Na Vila Maria da Conceição, zona leste da Capital, um grupo de crianças perdeu mais do que aulas na pandemia. Longe da escola, os estudantes ficaram sem comida. Foram para a rua, em uma área onde a violência impera. Ao identificar o que ocorria na região próxima daquela onde nasceu, criou-se e vive com a família, a professora Angélica Puliesi, 45 anos, levou os alunos para sua casa, no bairro Partenon. Em lições de reforço escolar, recupera parte do que eles deixaram de aprender e ainda oferece lanches a quem não consegue se concentrar devido à fome.
— Eu consegui tirar eles da rua, que não é lugar de criança.

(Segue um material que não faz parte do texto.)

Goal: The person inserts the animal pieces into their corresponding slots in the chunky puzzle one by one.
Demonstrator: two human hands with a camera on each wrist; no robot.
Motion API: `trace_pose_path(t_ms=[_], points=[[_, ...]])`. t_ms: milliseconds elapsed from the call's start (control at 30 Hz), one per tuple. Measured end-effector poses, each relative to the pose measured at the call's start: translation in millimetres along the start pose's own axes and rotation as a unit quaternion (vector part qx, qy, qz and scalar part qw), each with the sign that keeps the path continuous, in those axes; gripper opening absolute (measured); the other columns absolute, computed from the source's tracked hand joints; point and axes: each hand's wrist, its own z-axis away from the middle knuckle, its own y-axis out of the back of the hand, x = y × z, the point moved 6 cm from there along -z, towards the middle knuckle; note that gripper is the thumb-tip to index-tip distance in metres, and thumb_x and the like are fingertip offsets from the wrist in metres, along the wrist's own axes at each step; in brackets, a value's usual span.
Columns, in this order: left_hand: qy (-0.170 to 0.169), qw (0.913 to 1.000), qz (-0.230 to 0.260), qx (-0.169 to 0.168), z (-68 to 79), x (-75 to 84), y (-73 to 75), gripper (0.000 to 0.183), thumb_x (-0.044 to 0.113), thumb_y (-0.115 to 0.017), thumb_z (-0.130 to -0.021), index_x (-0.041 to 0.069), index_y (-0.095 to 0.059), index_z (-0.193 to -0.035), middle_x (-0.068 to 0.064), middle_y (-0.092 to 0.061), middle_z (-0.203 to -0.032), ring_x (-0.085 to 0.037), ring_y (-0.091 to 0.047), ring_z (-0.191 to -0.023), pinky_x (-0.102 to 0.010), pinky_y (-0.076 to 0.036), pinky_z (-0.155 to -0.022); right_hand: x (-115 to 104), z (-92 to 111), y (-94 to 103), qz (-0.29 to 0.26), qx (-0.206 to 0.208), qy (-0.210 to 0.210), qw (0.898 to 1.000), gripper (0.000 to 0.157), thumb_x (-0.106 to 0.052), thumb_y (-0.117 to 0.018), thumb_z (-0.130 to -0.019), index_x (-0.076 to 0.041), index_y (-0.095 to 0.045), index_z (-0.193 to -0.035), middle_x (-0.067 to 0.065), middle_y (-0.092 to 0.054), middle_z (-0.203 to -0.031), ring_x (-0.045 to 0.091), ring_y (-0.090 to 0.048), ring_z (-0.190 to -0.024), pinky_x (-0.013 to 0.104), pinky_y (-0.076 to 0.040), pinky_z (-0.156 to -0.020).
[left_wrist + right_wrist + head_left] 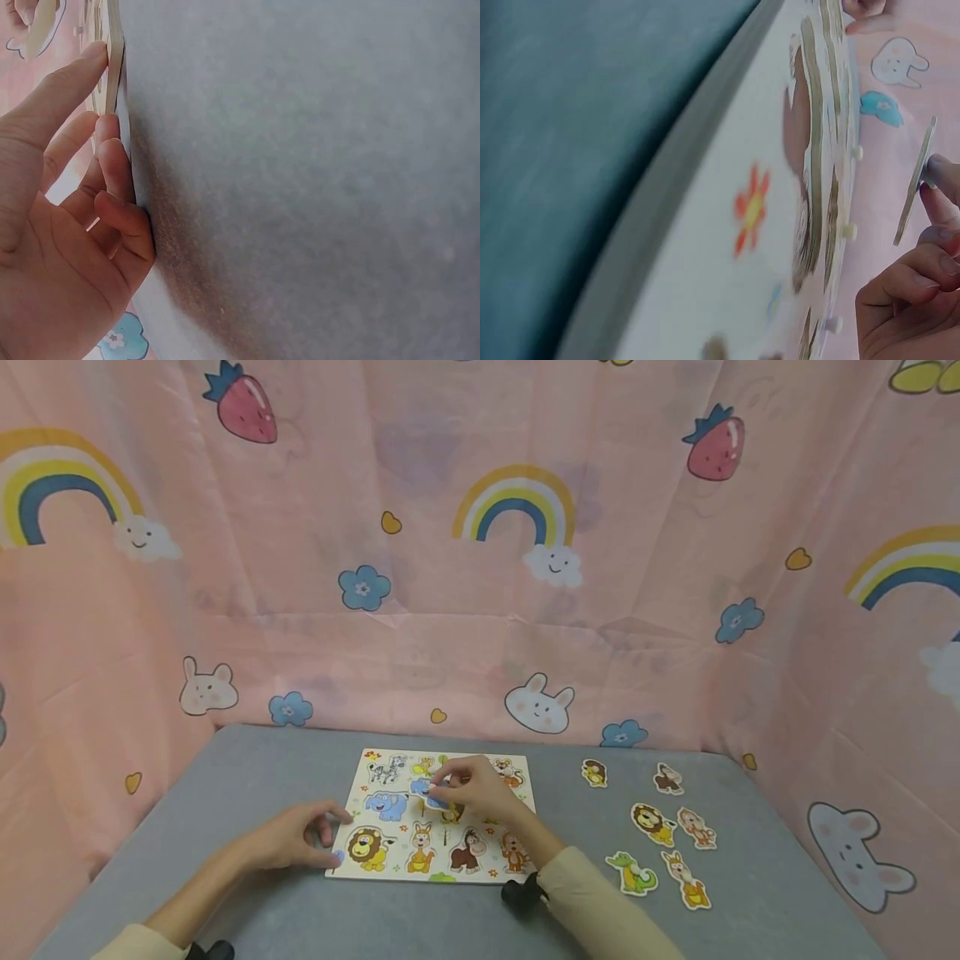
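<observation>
A white wooden puzzle board [397, 870] printed with colourful animals lies on the grey table. My left hand [288, 837] holds its near left corner, thumb on the near side and a fingertip at the left edge; the left wrist view shows the thumb against the board's edge [114, 60]. Above the middle of the board, my right hand [480, 789] pinches a blue animal puzzle piece [420, 787] between thumb and finger. In the right wrist view that thin piece [913, 187] appears edge-on, apart from the board. The right hand hides part of the board's upper row.
Several loose pieces lie right of the board: a lion [652, 823], a crocodile [632, 873], a kangaroo [686, 880], a monkey [696, 828], a gorilla [667, 779] and a hedgehog-like animal [595, 772]. A pink patterned curtain [322, 643] surrounds the grey table [247, 777].
</observation>
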Motion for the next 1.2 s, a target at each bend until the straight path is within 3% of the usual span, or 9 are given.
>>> trace_pose_path(t_ms=[667,1200], points=[[0.006,1.0000,0.000,-0.003,-1.1,2.3,0.1,0.052,0.015,-0.089,-0.079,0.003,-0.062,-0.122,-0.005,-0.056,-0.085,-0.011,-0.047,-0.059,-0.024,-0.038,-0.053,-11.2,-21.3,-37.9,-0.007,0.000,0.001,1.000,0.010,-0.011,-0.079,-0.090,-0.003,-0.077,-0.094,-0.003,-0.042,-0.056,0.009,-0.031,-0.050,0.025,-0.029,-0.048],[0.000,1.0000,0.001,-0.004,0.5,4.1,0.8,0.050,0.015,-0.088,-0.080,0.003,-0.062,-0.121,-0.005,-0.056,-0.084,-0.010,-0.047,-0.058,-0.024,-0.039,-0.052,-14.3,-32.4,-68.3,0.029,0.038,-0.064,0.997,0.007,-0.008,-0.081,-0.087,-0.005,-0.076,-0.083,-0.002,-0.051,-0.053,0.006,-0.041,-0.045,0.021,-0.035,-0.044]])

E aqui tem uma regra: não pode pensar nem falar de coisas ruins — explica, sobre os temas recorrentes na rua, proibidos porta adentro.
A pedagoga reformou o quarto de uma das filhas, que casou e foi morar com o marido. A peça tem duas janelas, o que ajuda na circulação de ar, medida que minimiza os riscos de contaminação pelo coronavírus — nenhum aluno foi contaminado desde o ano passado, garante.
A casa de madeira, com paredes verdes, é simples e acolhedora, ainda que com problemas estruturais: buracos no piso são tapados por uma tábua de compensado. Quando chove, as goteiras se destacam.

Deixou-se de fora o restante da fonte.